Link provided here about the charges against Director Rossi - http://www.adn.com/2012/01/12/2260922/w ... -hunt.html

http://www.themudflats.net/2011/11/16/a ... -and-game/

The connection doesn't stop there. Mr. Rossi has been handing out Governors tags to his SFW buddies in Utah. The link below shows where 4 of the 11 AK governor's permits got handed over to SFW/SFH to be auctioned in UT next month.

http://www.adfg.alaska.gov/static/licen ... inners.pdf

http://mudflats.files.wordpress.com/201 ... ntment.pdf

And those in charge think we are dumb enough to believe "Each state SFW chapter operates indendently." Yeah, right.


----------



## Old Fudd (Nov 24, 2007)

How Many Pies Do You Have To Get Your FINGERS In Before someone bites them off?


FOLLOW THE MONEY!!!


----------



## HunterDavid (Sep 10, 2007)

SFW is the biggest scam against the public I have ever heard of. All this corruption, even if not done directly by SFW, to benefit them, and they can use any amount of the fees from auctions for "admin fees/costs". What a crock of crap! o-|| :O•-: o-|| :O•-:


----------



## utahgolf (Sep 8, 2007)

this is why the state should be the only ones in charge of our wildlife, not private lobbying groups. I know private groups can raise lots of money and do some good but that money also causes corruption and kickback city. hard to hold a private group accountable. just like huge corporate lobbying groups in politics that shape our policy. it should be banned.


----------



## blackdog (Sep 11, 2007)

but but at least they're doing something.... but at least they're trying.........but um er if you can do a better job then do it........but um um you're just jealous.........

First the Arizona thing and now Alaska. WOW, it must be embarrassing to be a SFW supporter these days........Right Goofy?


----------



## Kevin D (Sep 15, 2007)

Yep, bad week for Don and the SFW. Dealing with the critics and naysayers over their campaign to double the size of deer herd in Utah, Arizona's rejection of auction tags, and now their chosen one in Alaska getting busted for game violations?? Ouch, that's gotta hurt!


----------



## goofy elk (Dec 16, 2007)

blackdog said:


> but but at least they're doing something.... but at least they're trying.........but um er if you can do a better job then do it........but um um you're just jealous.........
> 
> First the Arizona thing and now Alaska.
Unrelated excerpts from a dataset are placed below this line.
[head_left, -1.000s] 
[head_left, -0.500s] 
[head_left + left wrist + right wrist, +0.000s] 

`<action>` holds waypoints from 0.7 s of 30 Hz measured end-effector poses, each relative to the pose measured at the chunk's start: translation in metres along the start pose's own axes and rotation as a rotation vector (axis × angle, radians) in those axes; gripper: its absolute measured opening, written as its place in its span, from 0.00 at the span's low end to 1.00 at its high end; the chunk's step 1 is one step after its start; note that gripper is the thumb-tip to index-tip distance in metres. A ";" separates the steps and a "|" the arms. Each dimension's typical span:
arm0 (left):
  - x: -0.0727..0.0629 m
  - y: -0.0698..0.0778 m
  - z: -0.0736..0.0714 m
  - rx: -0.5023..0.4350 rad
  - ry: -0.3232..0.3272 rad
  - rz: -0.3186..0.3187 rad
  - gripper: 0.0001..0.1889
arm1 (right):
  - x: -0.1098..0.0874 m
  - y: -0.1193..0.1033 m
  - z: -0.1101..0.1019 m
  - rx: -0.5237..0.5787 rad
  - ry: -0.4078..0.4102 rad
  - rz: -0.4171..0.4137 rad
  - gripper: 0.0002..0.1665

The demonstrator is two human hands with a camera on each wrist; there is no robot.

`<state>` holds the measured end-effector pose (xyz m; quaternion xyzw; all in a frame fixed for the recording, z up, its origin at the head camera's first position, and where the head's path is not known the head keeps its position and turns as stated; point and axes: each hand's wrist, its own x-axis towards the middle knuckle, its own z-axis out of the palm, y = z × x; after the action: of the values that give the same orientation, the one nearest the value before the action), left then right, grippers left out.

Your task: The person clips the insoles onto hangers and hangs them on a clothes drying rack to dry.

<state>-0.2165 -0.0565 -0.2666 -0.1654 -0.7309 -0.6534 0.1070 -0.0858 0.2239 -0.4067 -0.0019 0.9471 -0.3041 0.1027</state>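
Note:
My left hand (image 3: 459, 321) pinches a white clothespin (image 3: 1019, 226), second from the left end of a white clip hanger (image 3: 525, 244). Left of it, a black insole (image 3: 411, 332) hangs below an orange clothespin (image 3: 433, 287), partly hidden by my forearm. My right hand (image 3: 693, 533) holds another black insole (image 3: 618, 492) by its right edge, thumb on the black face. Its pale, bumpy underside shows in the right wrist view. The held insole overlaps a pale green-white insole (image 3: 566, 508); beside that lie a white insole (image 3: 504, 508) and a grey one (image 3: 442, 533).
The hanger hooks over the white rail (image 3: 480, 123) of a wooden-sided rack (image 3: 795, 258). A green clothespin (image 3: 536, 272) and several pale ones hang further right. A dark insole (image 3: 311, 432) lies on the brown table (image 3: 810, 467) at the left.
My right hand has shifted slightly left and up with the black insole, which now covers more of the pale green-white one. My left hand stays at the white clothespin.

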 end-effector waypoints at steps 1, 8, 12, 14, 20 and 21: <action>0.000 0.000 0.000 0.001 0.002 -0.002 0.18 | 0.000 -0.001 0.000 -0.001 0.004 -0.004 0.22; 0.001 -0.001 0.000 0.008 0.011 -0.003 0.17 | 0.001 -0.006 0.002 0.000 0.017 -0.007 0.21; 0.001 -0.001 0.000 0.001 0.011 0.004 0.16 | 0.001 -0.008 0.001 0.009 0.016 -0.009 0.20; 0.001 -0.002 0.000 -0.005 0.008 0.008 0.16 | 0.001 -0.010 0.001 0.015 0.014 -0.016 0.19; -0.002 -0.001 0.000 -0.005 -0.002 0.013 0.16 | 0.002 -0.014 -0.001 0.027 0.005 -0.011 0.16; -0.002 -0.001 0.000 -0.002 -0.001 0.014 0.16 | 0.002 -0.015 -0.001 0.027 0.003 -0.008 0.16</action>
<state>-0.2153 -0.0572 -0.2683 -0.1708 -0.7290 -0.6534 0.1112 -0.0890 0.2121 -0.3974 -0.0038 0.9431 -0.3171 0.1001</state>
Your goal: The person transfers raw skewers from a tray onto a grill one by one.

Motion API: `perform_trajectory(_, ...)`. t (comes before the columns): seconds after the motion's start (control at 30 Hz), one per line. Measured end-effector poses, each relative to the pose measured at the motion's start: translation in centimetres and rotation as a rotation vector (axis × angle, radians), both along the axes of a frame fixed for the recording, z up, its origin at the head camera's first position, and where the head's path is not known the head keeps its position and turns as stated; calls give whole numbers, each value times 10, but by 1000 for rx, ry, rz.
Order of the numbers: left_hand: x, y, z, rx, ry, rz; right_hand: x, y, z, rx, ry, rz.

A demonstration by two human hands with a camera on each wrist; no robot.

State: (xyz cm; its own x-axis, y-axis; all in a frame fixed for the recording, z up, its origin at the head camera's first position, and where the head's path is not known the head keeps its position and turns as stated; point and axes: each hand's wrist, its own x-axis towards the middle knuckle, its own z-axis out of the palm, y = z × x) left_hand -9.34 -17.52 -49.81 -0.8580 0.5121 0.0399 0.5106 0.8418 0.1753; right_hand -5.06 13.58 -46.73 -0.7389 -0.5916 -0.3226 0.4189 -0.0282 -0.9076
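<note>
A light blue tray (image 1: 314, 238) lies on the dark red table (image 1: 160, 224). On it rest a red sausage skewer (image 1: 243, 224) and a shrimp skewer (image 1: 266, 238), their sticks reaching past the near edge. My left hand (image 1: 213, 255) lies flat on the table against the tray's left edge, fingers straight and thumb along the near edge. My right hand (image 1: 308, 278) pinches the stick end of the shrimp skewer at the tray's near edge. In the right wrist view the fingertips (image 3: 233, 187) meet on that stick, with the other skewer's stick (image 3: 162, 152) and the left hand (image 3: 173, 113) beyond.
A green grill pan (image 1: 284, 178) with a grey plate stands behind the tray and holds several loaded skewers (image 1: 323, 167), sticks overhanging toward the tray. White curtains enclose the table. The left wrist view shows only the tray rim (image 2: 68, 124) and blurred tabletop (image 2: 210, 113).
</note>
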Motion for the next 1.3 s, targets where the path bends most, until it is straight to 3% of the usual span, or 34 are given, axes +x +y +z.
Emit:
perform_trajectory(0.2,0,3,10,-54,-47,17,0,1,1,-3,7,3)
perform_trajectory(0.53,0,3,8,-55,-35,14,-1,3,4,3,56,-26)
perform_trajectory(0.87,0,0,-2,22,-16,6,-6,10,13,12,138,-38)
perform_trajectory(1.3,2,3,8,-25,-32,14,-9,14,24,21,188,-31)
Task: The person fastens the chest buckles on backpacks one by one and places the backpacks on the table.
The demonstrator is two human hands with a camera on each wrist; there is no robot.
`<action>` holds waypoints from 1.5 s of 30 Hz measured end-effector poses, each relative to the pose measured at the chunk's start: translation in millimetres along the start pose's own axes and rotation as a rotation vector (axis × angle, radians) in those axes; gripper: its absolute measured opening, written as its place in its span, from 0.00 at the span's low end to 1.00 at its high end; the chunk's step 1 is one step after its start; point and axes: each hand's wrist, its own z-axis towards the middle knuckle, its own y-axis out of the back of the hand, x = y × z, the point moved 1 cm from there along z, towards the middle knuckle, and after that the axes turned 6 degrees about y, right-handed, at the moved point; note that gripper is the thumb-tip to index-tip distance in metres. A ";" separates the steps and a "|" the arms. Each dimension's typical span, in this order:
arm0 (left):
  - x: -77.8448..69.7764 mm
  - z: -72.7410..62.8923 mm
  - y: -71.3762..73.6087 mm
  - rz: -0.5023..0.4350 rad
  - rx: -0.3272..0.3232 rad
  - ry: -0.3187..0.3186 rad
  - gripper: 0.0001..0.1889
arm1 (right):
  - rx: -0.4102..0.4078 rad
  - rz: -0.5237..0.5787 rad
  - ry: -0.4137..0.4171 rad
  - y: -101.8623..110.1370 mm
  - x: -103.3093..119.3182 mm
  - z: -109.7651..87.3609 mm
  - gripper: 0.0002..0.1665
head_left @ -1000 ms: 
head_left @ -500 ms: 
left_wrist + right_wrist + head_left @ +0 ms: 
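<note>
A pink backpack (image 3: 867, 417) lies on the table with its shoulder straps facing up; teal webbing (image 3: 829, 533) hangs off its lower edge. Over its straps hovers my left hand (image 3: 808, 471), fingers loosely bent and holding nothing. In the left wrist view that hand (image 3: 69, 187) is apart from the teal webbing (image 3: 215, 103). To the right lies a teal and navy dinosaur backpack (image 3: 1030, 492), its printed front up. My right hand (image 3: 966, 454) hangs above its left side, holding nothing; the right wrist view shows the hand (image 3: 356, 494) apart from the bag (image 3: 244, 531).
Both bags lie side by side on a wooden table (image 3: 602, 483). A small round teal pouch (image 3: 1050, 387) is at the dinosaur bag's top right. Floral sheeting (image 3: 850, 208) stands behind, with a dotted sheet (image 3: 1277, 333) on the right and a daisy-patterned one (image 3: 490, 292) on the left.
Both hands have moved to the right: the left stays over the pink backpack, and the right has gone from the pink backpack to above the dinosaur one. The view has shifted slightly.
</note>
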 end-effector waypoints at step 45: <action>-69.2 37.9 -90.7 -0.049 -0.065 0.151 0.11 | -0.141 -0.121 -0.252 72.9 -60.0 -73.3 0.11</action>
WOW, it must be embarrassing to be a SFW supporter these days........Right Goofy?


I'm not an SFW member NOR have I ever been one.......
Or even a real supporter,,,,But I do get tired of all the negativity..
And simply pointed out false accusations.


----------



## Treehugnhuntr (Sep 7, 2007)

goofy elk said:


> blackdog said:
> 
> 
> > but but at least they're doing something.... but at least they're trying.........but um er if you can do a better job then do it........but um um you're just jealous.........
> ...


That's a fair statement that you've stuck to.


----------



## bkelz (Dec 3, 2010)

this guy should be thrown in a hole for the rest of his life.


----------



## Lonetree (Dec 4, 2010)

An editorial about Rossi by my personal friend Mark Richards of AK BCHA http://www.adn.com/2010/03/24/1197979/w ... ector.html


----------



## lobowatch (Apr 23, 2011)

wow, thanks Lt


----------